3. BILD TV: Wie Julian Reichelt mit Emotionen Fernsehen macht
(ndr.de, Daniel Bouhs, Video: 16:26 Minuten)
“Bild” hat einen eigenen Fernsehsender gestartet. Daniel Bouhs hat für das Medienmagazin “Zapp” hinter die Kulissen geschaut und mit “Bild”-Chefredakteur Julian Reichelt sowie “Bild-TV”-Programmchef Claus Strunz darüber geredet, mit welcher Strategie der neue Kanal andere Sender angreift. Bei dem früheren “Bild”-Journalisten Georg Streiter und dem ehemalige n-tv-Geschäftsführer Hans Demmel hält sich die Begeisterung über “Bild TV” in Grenzen. Streiter sieht ein großes Problem: “Es ist ein Verdienst der ‘Bild’-Zeitung, dass sie AfD-Politiker nie groß rausbringt, aber sie sprechen die Sprache der AfD.”
4. “Kulturzeit extra: Gefahr aus dem Netz – Wege, die Macht von Facebook, Twitter und Co. zu brechen”
(3sat.de, Vivian Perkovic, Video: 38:04 Minuten)
Facebook, Twitter und Co. machen Daten zu ihrem Geschäft. Was wäre alles zu erreichen, wenn die Bürgerinnen und Bürger die Hoheit über ihre Daten wieder übernähmen? Ein “Kulturzeit extra” berichtet über erfolgreiche Alternativen.

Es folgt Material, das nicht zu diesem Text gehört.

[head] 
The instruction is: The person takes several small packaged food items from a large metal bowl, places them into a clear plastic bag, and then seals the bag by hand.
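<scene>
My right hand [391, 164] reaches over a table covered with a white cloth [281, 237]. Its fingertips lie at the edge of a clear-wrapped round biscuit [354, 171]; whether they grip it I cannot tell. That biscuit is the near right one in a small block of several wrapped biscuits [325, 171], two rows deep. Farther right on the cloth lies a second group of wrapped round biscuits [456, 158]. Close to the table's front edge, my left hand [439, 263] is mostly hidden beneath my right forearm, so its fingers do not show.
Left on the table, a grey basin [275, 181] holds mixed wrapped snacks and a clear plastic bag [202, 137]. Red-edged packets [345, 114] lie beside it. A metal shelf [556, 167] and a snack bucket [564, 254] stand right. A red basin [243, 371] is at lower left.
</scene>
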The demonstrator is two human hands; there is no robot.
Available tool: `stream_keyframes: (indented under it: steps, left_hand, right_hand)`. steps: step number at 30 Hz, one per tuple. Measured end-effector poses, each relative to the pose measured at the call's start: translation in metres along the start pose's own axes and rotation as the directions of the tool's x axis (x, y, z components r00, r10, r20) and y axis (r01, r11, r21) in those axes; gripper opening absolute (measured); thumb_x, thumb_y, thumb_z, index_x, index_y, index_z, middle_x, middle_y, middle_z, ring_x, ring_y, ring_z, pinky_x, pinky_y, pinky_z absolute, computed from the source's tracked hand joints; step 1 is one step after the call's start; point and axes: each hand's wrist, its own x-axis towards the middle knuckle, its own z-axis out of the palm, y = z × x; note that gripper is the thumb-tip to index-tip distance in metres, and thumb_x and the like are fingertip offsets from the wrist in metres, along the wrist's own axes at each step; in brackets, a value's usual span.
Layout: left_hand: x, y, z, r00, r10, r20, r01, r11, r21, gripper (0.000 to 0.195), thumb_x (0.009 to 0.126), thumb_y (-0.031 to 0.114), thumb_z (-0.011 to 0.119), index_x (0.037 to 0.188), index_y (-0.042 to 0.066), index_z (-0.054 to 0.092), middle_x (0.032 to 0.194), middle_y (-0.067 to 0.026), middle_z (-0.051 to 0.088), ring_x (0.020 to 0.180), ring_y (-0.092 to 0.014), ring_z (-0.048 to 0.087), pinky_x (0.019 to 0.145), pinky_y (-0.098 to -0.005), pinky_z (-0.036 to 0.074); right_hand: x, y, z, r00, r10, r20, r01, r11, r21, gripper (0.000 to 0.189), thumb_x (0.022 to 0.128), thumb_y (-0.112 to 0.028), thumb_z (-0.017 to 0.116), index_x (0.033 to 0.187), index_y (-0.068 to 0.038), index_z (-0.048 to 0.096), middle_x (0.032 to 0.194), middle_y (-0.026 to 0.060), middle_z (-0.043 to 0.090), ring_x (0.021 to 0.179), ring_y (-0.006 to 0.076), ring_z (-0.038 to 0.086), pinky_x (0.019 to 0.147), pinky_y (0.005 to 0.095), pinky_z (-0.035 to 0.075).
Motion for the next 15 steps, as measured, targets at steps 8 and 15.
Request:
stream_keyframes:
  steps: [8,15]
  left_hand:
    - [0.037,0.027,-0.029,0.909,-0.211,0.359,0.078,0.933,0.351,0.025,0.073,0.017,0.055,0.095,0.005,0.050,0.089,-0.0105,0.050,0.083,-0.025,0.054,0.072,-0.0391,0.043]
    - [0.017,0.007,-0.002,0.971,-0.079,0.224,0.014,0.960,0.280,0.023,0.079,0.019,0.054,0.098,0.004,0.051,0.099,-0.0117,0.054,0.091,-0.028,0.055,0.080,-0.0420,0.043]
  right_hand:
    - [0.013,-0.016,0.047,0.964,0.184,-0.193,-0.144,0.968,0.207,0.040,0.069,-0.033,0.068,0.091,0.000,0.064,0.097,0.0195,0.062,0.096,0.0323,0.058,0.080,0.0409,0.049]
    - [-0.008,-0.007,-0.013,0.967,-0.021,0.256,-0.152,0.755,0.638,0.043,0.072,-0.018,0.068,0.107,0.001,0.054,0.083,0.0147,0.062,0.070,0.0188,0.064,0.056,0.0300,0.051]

Mit im Studio dabei: Michael Seemann, Kulturwissenschaftler, Sachbuchautor und Journalist.
5. Wie habt ihr Krautreporter neu erfunden, Leon Fryszer?
(wasmitmedien.de, Daniel Fiene & Sebastian Pähler, Audio: 50:35 Minuten)
Das Online-Magazin “Krautreporter” hat in den vergangenen Jahren Höhen und Tiefen erlebt. Leon Fryszer ist seit 2020 “Krautreporter”-Vorstand und verrät bei “Was mit Medien”, wie sich die “Krautreporter” neu erfunden haben, was er über durch Mitgliedschaften finanzierte Medienangebote gelernt hat, und was die “Krautreporter” für die Zukunft planen.
6. Die Zerstörung der ARD Mediathek
(youtube.com, Walulis Story, Philip Walulis, Video: 15:16 Minuten)
Schlechte Suchmöglichkeiten, abbrechende Streams, keine Livefunktion, ein fehlender Abo-Button, Ausweispflicht für FSK16-Inhalte … “Wir finden, es ist Zeit, mal en Detail zu klären, warum die ARD-Mediathek so scheiße ist. Und wir wollen wissen, wer ist schuld. Wer hat dieses Desaster zu verantworten?” Philipp Walulis und sein Team klären die Sache mit einem Beitrag, der Anklage und Verteidigung in einem ist.